▶ Work item: Check each line of the listing for the word "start" and report the ones that have it.
------ Data shown ------
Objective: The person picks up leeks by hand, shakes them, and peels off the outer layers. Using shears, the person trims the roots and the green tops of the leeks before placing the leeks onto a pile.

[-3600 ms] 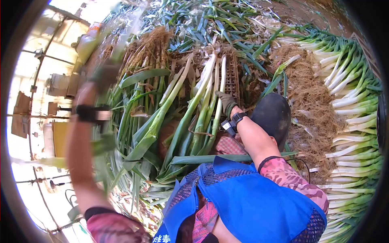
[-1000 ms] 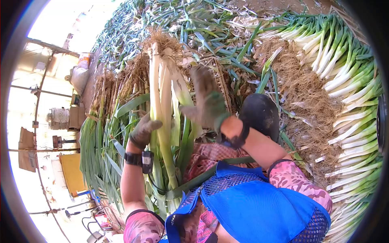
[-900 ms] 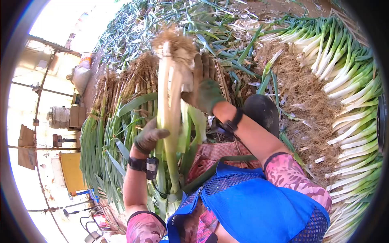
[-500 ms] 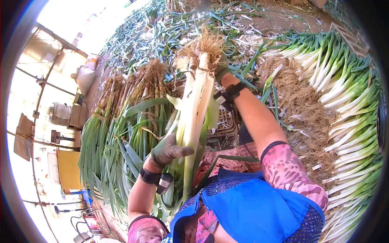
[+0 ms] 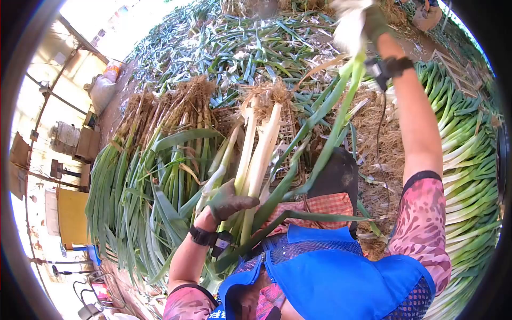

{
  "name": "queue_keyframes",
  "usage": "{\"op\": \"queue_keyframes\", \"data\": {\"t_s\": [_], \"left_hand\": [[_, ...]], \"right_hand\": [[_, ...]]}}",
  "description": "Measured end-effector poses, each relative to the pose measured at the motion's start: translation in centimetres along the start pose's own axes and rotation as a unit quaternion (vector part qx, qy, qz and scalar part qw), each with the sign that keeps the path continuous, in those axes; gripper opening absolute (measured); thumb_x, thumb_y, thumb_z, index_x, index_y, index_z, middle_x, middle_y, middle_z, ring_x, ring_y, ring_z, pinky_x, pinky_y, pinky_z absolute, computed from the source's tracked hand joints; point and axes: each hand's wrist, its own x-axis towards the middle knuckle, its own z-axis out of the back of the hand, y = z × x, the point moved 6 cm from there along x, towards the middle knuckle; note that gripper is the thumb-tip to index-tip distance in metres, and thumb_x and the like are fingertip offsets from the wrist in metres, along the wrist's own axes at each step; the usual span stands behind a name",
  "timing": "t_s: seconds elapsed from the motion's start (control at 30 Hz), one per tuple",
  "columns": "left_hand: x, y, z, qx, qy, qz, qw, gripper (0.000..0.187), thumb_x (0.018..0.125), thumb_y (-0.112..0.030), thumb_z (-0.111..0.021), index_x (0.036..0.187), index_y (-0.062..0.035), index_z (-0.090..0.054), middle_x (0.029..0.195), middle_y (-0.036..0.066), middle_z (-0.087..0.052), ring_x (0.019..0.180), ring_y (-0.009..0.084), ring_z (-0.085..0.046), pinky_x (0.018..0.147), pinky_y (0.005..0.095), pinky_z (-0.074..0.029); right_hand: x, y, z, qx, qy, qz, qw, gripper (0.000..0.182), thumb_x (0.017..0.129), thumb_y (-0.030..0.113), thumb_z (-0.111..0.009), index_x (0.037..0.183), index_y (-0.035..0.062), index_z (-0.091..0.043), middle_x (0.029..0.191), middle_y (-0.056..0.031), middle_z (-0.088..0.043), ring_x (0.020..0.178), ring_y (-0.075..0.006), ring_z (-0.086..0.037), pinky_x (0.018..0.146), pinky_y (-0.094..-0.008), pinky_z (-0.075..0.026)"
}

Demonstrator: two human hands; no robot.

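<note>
My left hand [image 5: 230, 202], in a dark work glove, is closed around a few leeks [image 5: 264, 144] in front of my body. Their pale stems point away from me, with brown roots at the far ends. Up at the top right is my gloved right hand [image 5: 376, 24], blurred by motion. It is closed on a peeled leek leaf [image 5: 346, 80], whose whitish end is smeared beside the glove. The long green part of that leaf trails down towards the leeks in my left hand.
Unpeeled leeks [image 5: 149, 186] with earthy roots are piled at the left. Cleaned white leeks [image 5: 469, 181] lie in a curved row at the right, beside root litter [image 5: 368, 133]. Leaf scraps [image 5: 256, 48] cover the far ground. A plastic crate [image 5: 285, 128] stands behind the held leeks.
My right hand has swung from the root ends up and to the right, drawing a leaf away from the leeks. My left hand still grips the leeks, whose root ends sit lower in view.
</note>
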Motion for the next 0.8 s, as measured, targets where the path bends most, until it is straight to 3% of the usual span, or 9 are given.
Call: {"op": "queue_keyframes", "data": {"t_s": [0.1,0.13,0.2,0.33,0.47,0.63,0.67,0.7,0.8], "left_hand": [[0.5,-0.8,-1.7,-0.057,0.005,0.007,0.998,0.072,0.065,-0.031,-0.083,0.124,0.0005,-0.057,0.108,0.010,-0.067,0.097,0.0185,-0.063,0.088,0.0335,-0.050],[0.5,-0.7,-2.0,-0.050,-0.003,0.009,0.999,0.073,0.065,-0.032,-0.083,0.124,0.0010,-0.057,0.108,0.011,-0.067,0.097,0.0187,-0.063,0.088,0.0337,-0.050],[0.4,-0.1,-2.1,-0.028,-0.037,0.010,0.999,0.074,0.064,-0.032,-0.083,0.124,0.0018,-0.056,0.108,0.011,-0.067,0.096,0.0191,-0.063,0.087,0.0340,-0.050],[0.1,1.1,-2.2,0.053,-0.109,0.040,0.992,0.069,0.062,-0.030,-0.083,0.116,0.0031,-0.055,0.102,0.014,-0.067,0.090,0.0208,-0.064,0.082,0.0341,-0.052],[0.7,2.1,-2.1,0.055,-0.129,0.007,0.990,0.065,0.065,-0.028,-0.080,0.116,0.0034,-0.054,0.098,0.013,-0.066,0.088,0.0209,-0.064,0.079,0.0341,-0.052],[-1.1,-2.0,-1.4,-0.027,-0.023,-0.008,0.999,0.064,0.070,-0.034,-0.079,0.119,0.0009,-0.056,0.098,0.009,-0.067,0.081,0.0175,-0.064,0.077,0.0336,-0.053],[-2.2,-1.8,-1.2,-0.020,-0.031,-0.031,0.999,0.067,0.070,-0.038,-0.079,0.122,0.0002,-0.058,0.102,0.008,-0.067,0.087,0.0163,-0.063,0.081,0.0339,-0.052],[-2.3,0.8,-0.7,-0.042,-0.046,-0.069,0.996,0.064,0.068,-0.022,-0.081,0.123,-0.0012,-0.056,0.098,0.006,-0.066,0.090,0.0166,-0.064,0.083,0.0318,-0.052],[-4.0,2.4,0.6,-0.116,0.006,-0.045,0.992,0.067,0.070,-0.019,-0.082,0.128,-0.0004,-0.053,0.105,0.008,-0.067,0.094,0.0179,-0.064,0.087,0.0320,-0.052]], "right_hand": [[-7.6,19.5,8.6,0.279,0.140,0.046,0.949,0.036,0.082,0.007,-0.066,0.117,0.0032,-0.062,0.103,-0.0192,-0.069,0.089,-0.0277,-0.068,0.083,-0.0383,-0.055],[-8.4,23.2,4.9,0.282,0.126,0.084,0.947,0.039,0.089,0.009,-0.058,0.128,0.0068,-0.056,0.108,-0.0200,-0.068,0.092,-0.0307,-0.068,0.085,-0.0398,-0.054],[-11.3,28.1,-2.6,0.322,0.216,0.050,0.920,0.034,0.091,0.015,-0.051,0.123,0.0059,-0.058,0.106,-0.0208,-0.069,0.098,-0.0347,-0.068,0.086,-0.0408,-0.052],[-13.1,31.1,-1.2,0.194,0.133,0.133,0.963,0.026,0.090,0.018,-0.049,0.101,0.0056,-0.068,0.094,-0.0187,-0.071,0.088,-0.0350,-0.070,0.075,-0.0447,-0.054],[-11.2,30.0,-0.4,0.128,0.073,0.103,0.984,0.020,0.091,0.019,-0.050,0.098,0.0074,-0.066,0.094,-0.0198,-0.070,0.089,-0.0349,-0.069,0.072,-0.0441,-0.055],[-6.3,23.5,0.3,0.323,-0.062,-0.060,0.943,0.028,0.091,0.032,-0.055,0.103,0.0098,-0.065,0.095,-0.0168,-0.071,0.087,-0.0315,-0.070,0.072,-0.0415,-0.055],[-4.7,19.5,0.0,0.221,-0.042,-0.061,0.972,0.029,0.090,0.037,-0.057,0.105,0.0138,-0.066,0.093,-0.0126,-0.072,0.084,-0.0255,-0.070,0.072,-0.0387,-0.056],[-3.5,14.8,-0.4,0.232,-0.045,-0.111,0.965,0.028,0.093,0.036,-0.054,0.107,0.0141,-0.066,0.093,-0.0113,-0.071,0.081,-0.0232,-0.068,0.070,-0.0353,-0.056],[-6.0,1.4,-2.2,0.536,-0.021,-0.349,0.768,0.028,0.100,0.032,-0.048,0.112,0.0148,-0.066,0.094,-0.0075,-0.069,0.074,-0.0161,-0.063,0.066,-0.0254,-0.055]]}}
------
▶ Written response:
  "description": "Measured end-effector poses, each relative to the pose measured at the motion's start: translation in centimetres along the start pose's own axes and rotation as a unit quaternion (vector part qx, qy, qz and scalar part qw), each with the sign that keeps the path continuous, in those axes; gripper opening absolute (measured); thumb_x, thumb_y, thumb_z, index_x, index_y, index_z, middle_x, middle_y, middle_z, ring_x, ring_y, ring_z, pinky_x, pinky_y, pinky_z absolute, computed from the source's tracked hand joints; point and axes: each hand's wrist, its own x-axis towards the middle knuckle, its own z-axis out of the back of the hand, y = z × x, the point moved 6 cm from there along x, towards the middle knuckle; note that gripper is the thumb-tip to index-tip distance in metres, and thumb_x and the like are fingertip offsets from the wrist in metres, along the wrist's own axes at each step; the usual span stands behind a name",
  "timing": "t_s: seconds elapsed from the motion's start (control at 30 Hz), one per tuple",

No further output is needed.